11.2.1 International Cooperation
Given how culturally- and context-specific rules and ideas about illegal speech, misinformation, and censorship are, it is difficult to imagine how countries would reach any clear consensus on the right way to regulate these issues or why it would be beneficial for them to do so when global platforms are, on the whole, able to tailor moderation practices to different national versions of their platforms. For instance, many large platforms, including Facebook and Google, maintain different country-specific versions of their websites for users that can be tailored to the domestic laws of that country. So, when a user visits one of these websites, they will be automatically directed to the version that corresponds to and adheres to the local laws of the country where their connection and device appears to be located, based on information like their IP address, their self-identified home address, and other device and connection information. This data is collected and analyzed not just to enable platforms to comply with domestic laws but also so they can target users with ads based on their location. In other words, the analysis of where a user is does not add a significant burden for the platform beyond what they would do anyway to provide location-based ad targeting.
This automatic redirection to different versions of a service can be reasonably effective – though the determinations made about where a user is geographically using location information are not always correct – but it does not actually prevent people in one country from accessing another country’s version of the same platform. Therefore, one downside of this approach is that it leaves unwanted content available on other countries’ instances of those same platforms – meaning that it is often still accessible to people even in the country where it has ostensibly been removed if they are willing to put in some effort to locate it. On the other hand, this can also be viewed as an advantage of the geofencing approach to content moderation: one country’s rules about what platforms may or may not host online need not dictate the content available to other people in other places.
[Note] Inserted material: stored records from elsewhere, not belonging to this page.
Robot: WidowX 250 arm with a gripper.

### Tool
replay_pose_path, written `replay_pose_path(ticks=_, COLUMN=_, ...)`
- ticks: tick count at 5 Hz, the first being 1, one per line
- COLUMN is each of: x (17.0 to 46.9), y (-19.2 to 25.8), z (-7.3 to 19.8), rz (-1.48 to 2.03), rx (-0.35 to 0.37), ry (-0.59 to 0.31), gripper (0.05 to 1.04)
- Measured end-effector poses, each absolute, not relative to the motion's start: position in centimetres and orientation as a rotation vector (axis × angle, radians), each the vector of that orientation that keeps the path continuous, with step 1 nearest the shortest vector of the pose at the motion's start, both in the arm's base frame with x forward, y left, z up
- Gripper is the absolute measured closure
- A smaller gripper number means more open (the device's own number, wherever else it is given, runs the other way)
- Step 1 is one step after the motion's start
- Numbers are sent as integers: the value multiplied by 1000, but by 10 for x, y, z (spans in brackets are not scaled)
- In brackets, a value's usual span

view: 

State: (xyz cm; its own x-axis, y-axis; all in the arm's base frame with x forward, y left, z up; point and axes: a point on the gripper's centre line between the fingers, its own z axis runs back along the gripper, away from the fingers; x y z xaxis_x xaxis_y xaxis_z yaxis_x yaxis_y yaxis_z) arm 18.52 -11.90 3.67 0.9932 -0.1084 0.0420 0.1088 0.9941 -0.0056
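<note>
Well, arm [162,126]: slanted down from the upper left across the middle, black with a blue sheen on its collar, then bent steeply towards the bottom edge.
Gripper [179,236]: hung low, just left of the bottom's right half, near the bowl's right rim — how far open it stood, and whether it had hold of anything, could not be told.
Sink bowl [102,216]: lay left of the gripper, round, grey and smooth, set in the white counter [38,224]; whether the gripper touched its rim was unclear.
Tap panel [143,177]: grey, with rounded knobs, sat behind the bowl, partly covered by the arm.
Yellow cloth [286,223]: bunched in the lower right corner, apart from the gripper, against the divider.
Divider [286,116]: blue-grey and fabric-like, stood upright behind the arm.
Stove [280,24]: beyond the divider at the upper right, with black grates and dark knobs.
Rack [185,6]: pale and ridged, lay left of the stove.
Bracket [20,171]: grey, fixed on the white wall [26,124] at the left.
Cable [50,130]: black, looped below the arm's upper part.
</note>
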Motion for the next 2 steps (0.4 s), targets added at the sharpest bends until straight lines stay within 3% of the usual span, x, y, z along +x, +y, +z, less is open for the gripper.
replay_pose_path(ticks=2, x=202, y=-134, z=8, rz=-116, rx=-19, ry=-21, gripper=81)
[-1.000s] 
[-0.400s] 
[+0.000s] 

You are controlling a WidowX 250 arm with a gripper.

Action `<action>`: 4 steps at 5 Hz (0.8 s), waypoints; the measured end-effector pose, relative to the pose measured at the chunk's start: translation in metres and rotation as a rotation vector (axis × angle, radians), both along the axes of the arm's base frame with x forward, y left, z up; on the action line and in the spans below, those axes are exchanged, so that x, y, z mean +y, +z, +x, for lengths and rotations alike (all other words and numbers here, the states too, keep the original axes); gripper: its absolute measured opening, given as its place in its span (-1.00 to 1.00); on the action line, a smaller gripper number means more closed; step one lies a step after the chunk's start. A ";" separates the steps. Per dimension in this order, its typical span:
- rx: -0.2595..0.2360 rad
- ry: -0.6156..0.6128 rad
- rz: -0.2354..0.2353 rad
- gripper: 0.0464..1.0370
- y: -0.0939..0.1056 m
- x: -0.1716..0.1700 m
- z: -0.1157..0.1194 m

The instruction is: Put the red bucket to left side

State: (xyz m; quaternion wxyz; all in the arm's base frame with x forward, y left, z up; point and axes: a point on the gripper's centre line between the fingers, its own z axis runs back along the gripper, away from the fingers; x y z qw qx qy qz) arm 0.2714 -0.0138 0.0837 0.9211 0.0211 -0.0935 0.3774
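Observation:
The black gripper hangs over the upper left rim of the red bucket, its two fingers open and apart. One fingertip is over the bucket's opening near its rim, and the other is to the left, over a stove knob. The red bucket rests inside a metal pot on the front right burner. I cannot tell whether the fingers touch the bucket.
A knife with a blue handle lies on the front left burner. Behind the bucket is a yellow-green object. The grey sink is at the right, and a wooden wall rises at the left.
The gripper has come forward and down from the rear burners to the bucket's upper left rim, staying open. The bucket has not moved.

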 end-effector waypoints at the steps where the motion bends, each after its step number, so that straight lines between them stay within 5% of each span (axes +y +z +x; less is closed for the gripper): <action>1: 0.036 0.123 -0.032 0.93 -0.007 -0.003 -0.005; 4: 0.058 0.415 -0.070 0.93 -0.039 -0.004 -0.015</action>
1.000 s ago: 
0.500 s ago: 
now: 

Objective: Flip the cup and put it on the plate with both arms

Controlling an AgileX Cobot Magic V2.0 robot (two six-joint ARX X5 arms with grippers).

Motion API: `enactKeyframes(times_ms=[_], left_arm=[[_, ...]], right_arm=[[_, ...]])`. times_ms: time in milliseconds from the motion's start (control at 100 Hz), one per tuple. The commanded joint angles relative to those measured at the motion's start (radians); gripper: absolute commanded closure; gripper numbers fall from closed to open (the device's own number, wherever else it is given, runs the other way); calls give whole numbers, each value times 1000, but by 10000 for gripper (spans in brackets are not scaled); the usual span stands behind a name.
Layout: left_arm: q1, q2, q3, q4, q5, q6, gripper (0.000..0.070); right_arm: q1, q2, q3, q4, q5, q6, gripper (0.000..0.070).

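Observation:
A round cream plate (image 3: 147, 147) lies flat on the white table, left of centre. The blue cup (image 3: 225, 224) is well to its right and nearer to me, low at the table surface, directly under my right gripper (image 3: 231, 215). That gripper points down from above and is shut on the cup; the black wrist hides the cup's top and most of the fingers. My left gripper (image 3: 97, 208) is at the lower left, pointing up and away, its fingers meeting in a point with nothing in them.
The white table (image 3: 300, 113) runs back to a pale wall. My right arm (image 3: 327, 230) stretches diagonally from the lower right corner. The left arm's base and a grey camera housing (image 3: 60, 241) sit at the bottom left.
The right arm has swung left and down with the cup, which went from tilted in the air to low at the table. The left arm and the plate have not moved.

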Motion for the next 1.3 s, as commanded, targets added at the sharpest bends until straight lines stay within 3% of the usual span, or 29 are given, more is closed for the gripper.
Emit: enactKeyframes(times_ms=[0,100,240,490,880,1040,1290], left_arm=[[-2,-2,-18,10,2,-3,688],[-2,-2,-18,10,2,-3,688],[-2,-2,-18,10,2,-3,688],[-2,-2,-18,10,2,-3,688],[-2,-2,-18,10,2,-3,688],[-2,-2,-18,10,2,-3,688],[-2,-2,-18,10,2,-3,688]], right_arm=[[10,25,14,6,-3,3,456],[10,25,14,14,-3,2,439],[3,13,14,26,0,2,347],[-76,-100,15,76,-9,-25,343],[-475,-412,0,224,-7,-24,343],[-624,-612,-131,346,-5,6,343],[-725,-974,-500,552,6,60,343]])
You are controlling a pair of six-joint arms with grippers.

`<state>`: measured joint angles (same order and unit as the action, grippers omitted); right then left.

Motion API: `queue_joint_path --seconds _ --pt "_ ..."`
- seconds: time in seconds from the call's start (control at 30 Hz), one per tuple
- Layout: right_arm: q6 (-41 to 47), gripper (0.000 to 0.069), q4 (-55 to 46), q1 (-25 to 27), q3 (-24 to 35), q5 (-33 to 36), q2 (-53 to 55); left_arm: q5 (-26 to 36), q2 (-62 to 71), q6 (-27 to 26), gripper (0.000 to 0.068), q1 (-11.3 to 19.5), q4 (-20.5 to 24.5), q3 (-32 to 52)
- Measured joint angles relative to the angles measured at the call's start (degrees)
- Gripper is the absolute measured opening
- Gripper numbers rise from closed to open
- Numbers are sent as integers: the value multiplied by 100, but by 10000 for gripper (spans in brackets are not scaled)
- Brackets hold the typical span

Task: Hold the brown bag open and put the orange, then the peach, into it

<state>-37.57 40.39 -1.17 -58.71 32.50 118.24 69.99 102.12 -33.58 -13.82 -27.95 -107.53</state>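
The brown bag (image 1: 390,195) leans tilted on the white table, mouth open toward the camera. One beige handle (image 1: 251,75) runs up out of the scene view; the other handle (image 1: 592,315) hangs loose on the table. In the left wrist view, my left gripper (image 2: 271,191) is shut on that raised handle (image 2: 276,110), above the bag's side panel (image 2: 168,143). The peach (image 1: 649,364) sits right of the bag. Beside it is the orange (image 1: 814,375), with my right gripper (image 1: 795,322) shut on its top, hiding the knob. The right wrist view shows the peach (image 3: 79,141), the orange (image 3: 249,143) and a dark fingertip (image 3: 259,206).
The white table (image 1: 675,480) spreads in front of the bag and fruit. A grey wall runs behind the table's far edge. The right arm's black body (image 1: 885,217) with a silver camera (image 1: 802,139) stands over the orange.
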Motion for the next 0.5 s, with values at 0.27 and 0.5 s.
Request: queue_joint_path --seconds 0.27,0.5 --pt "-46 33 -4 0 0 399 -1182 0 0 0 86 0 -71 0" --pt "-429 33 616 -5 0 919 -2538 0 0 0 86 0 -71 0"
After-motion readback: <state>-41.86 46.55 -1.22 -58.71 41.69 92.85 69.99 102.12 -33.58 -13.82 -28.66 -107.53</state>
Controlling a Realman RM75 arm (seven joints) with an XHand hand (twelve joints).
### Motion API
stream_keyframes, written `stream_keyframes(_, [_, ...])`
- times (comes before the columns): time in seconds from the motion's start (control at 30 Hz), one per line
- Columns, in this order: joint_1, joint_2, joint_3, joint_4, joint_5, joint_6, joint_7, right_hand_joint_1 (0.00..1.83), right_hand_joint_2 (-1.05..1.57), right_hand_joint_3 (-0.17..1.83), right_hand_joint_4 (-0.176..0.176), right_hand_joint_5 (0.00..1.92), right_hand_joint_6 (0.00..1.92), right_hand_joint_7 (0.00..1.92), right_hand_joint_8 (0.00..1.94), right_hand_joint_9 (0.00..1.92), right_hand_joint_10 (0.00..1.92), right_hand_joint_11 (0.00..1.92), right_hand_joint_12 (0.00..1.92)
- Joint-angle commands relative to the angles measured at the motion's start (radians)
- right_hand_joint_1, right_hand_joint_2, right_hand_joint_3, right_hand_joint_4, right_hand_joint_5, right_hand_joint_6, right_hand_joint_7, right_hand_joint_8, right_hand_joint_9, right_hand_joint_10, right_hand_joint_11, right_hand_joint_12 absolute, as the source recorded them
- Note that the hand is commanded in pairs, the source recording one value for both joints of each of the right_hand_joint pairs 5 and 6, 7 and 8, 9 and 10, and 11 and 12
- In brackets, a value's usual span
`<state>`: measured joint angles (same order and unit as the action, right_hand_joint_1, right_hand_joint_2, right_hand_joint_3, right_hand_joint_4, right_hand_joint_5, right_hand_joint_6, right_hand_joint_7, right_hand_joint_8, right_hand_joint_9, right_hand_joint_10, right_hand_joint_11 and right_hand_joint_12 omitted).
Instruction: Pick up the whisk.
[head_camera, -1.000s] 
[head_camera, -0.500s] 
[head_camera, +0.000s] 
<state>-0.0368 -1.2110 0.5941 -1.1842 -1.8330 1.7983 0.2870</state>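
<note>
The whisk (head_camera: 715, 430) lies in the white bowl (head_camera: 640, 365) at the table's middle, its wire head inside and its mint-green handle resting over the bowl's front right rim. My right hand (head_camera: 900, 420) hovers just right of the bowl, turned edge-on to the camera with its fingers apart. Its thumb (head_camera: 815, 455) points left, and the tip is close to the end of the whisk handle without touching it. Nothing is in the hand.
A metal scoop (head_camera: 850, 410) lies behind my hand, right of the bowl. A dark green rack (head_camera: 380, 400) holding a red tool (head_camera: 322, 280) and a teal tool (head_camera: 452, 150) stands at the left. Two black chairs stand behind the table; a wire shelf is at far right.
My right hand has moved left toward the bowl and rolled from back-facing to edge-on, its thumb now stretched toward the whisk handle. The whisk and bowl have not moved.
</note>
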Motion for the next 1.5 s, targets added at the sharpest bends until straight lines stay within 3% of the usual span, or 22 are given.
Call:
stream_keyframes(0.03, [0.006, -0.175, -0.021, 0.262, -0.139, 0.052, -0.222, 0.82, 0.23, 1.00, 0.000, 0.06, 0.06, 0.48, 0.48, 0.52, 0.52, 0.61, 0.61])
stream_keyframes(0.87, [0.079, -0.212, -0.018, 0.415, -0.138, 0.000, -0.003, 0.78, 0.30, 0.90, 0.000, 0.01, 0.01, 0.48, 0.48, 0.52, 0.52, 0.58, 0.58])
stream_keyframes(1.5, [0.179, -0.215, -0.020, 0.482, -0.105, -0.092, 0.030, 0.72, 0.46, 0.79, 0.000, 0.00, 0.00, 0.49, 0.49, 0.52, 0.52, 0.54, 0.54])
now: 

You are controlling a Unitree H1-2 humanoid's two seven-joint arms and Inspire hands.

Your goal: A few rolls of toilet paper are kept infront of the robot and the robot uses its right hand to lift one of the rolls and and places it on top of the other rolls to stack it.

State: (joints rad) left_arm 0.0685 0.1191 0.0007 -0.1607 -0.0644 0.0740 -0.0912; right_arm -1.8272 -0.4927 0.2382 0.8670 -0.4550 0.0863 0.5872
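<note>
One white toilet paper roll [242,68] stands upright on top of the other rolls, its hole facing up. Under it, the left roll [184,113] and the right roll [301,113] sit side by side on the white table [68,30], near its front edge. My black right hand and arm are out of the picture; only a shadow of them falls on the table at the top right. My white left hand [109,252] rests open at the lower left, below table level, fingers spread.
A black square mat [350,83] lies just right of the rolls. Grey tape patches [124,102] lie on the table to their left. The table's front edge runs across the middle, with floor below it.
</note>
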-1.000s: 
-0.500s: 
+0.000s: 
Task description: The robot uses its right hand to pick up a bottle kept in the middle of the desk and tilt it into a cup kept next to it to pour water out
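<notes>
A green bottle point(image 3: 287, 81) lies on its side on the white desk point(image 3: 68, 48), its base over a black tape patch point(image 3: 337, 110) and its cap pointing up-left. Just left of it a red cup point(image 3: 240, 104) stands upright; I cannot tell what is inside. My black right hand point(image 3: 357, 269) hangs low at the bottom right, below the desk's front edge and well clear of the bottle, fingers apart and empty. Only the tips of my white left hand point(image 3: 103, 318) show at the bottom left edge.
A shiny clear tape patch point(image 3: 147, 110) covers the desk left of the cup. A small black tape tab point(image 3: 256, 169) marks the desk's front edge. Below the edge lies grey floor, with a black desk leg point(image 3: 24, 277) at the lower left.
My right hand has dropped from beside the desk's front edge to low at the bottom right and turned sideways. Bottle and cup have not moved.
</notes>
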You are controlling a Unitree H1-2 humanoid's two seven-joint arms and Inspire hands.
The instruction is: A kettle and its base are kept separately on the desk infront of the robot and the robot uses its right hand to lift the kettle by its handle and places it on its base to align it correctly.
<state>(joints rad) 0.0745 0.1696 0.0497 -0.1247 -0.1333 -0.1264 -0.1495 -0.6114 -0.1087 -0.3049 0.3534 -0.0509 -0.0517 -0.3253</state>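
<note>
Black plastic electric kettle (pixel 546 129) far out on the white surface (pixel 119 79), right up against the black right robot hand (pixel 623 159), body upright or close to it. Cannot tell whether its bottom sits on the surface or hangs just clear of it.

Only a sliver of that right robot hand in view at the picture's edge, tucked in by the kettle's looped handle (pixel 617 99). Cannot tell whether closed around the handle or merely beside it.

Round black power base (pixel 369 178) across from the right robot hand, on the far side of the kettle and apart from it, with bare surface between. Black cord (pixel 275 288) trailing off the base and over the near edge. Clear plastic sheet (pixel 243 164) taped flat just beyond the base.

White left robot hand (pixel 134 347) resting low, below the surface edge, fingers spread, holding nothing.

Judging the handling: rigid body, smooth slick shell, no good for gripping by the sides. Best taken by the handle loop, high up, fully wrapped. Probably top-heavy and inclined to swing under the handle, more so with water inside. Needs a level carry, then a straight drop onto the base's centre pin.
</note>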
Indeed, just as US-based platforms and tech companies like Apple are sometimes criticized for acceding to the demands of other countries, especially China, about what content and software to offer users, Wang’s case study of TikTok makes clear that the reverse is also true: China-based platforms hoping to attract a global user base feel pressure to comply with standards and expectations of users and governments in other countries. This represents, in a sense, a certain sort of international standardization: multinational platforms segment their online presence by country and apply the national laws of each country to the specific instance of their platform aimed at that audience, directing users to the appropriate version of the site based on the location of their IP address while still allowing them to deliberately navigate to other versions. Wang’s example of TikTok publishing transparency reports to align with Western companies indicates that this approach extends even beyond the companies’ online presences to their other activities and public facing releases. While enforcing different rules and policy measures for different national versions of a platform is certainly not the same as reaching international consensus on these measures, it is no small thing that so many countries have accepted this approach as a satisfactory implementation of their domestic laws (there are of course notable exceptions of countries that instead choose to block entire platforms rather than allow tailored, local versions). This widespread acceptance of a highly imperfect system of implementation and enforcement is, itself, an impressive feat of international coordination.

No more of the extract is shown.